Ce qu’il tenta de faire, levant lentement le bras dans sa direction et laissant seulement un ou deux centimètres entre ses doigts et la tête de l’oiseau. Il sentit soudain quelque chose d’extrêmement doux au bout de ses doigts, la femelle avait rapproché sa tête afin qu’Allan puisse la caresser. Deux larmes coulèrent doucement le long de ses joues tant il était ému.
Frank immortalisa silencieusement ce moment, tentant de ne pas effrayer la femelle et de ne pas gâcher cet instant de bonheur pour son ami. La créature se recula doucement, émit un nouveau cri mélodieux, un nouveau et dernier remerciement, avant de partir rejoindre ses petits.

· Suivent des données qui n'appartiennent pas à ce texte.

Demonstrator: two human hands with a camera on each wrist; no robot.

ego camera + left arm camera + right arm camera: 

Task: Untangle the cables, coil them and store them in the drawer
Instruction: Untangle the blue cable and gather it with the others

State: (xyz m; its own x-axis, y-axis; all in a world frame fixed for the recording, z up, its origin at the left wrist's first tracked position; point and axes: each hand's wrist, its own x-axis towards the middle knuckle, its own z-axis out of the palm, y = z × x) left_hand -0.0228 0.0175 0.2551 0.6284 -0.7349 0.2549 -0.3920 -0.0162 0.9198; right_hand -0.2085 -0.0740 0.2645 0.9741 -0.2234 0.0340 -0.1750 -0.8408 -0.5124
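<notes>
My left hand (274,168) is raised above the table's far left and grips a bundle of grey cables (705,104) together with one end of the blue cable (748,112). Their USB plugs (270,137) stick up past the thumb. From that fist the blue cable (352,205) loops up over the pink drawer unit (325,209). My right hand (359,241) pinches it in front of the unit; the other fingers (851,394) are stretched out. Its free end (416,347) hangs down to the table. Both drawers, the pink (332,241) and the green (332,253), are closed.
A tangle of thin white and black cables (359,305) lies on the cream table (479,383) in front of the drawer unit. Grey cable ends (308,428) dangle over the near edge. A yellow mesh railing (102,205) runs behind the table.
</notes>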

Ce moment resterait gravé à jamais dans l’esprit d’Allan qui était à l’instant l’homme le plus heureux du monde. Il pouvait mourir en paix à présent, il avait réalisé son rêve et rien n’aurait pu le rendre plus heureux. Il avait passé des heures et des heures à étudier les recherches du professeur Akabane, à épier la moindre rumeur concernant la présence d’un tokitori au Japon, et voilà qu’aujourd’hui, après toutes ces années, son rêve était enfin réalisé, le but de toutes ces recherches enfin achevé. Et, même s’il n’avait pas pu les étudier aussi longtemps qu’il l’aurait voulu, il avait tout de même vécu une expérience extraordinaire.
Ils récupérèrent rapidement leurs affaires et transplanèrent un peu plus loin, afin de pouvoir revenir à leur hôtel et se remettre tranquillement de leurs émotions. Surtout pour Allan. Et puisqu’il était au Japon, pourquoi ne pas en profiter pour étudier les locaux et expérimenter la vie dans l’archipel ? Rien ne pouvait être plus radieux et merveilleux que ce jour dont il se souviendrait à jamais.